» **Work required**:
When you write out the records, keep every line exactly as it is.

(Source records)
- - -
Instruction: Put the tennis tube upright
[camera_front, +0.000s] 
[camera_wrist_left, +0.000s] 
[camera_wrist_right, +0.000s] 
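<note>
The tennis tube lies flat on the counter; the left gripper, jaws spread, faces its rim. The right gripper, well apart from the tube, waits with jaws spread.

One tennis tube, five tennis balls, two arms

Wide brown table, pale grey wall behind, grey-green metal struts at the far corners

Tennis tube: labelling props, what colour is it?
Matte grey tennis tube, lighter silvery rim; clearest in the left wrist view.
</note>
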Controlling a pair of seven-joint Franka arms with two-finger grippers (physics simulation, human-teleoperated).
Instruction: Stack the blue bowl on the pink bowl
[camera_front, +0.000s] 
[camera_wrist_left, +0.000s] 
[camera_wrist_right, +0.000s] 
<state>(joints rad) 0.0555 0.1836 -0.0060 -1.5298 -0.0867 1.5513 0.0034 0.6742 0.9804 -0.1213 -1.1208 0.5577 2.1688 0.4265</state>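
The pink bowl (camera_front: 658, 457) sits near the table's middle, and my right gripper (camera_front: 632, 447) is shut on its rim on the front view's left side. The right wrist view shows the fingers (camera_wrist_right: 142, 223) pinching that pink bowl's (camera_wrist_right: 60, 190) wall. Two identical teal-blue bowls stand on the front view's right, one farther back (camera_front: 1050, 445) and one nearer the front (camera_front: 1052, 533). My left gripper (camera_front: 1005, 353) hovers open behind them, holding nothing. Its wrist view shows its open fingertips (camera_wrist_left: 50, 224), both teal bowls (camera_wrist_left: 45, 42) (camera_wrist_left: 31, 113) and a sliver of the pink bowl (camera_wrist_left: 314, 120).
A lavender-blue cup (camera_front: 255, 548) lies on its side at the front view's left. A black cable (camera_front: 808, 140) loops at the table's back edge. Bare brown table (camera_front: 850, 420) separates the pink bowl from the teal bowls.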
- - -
» **Result**:
Instruction: Put the tennis tube upright
[camera_front, +0.000s] 
[camera_wrist_left, +0.000s] 
[camera_wrist_right, +0.000s] 
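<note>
The tennis tube lies flat on the counter; the left gripper, jaws spread, faces its rim. The right gripper, well apart from the tube, waits with jaws spread.

One tennis tube, five tennis balls, two arms

Wide brown table, pale grey wall behind, grey-green metal struts at the far corners

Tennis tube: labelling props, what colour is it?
Matte grey tennis tube, lighter silvery rim; clearest in the left wrist view.
</note>
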Controlling a pair of seven-joint Franka arms with two-finger grippers (physics simulation, human-teleoperated).
Instruction: Stack the blue bowl on the pink bowl
[camera_front, +0.000s] 
[camera_wrist_left, +0.000s] 
[camera_wrist_right, +0.000s] 
<state>(joints rad) 0.0555 0.1836 -0.0060 -1.5298 -0.0867 1.5513 0.0034 0.6742 0.9804 -0.1213 -1.1208 0.5577 2.1688 0.4265</state>
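The pink bowl (camera_front: 658, 457) sits near the table's middle, and my right gripper (camera_front: 632, 447) is shut on its rim on the front view's left side. The right wrist view shows the fingers (camera_wrist_right: 142, 223) pinching that pink bowl's (camera_wrist_right: 60, 190) wall. Two identical teal-blue bowls stand on the front view's right, one farther back (camera_front: 1050, 445) and one nearer the front (camera_front: 1052, 533). My left gripper (camera_front: 1005, 353) hovers open behind them, holding nothing. Its wrist view shows its open fingertips (camera_wrist_left: 50, 224), both teal bowls (camera_wrist_left: 45, 42) (camera_wrist_left: 31, 113) and a sliver of the pink bowl (camera_wrist_left: 314, 120).
A lavender-blue cup (camera_front: 255, 548) lies on its side at the front view's left. A black cable (camera_front: 808, 140) loops at the table's back edge. Bare brown table (camera_front: 850, 420) separates the pink bowl from the teal bowls.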

No further work remains in this exercise.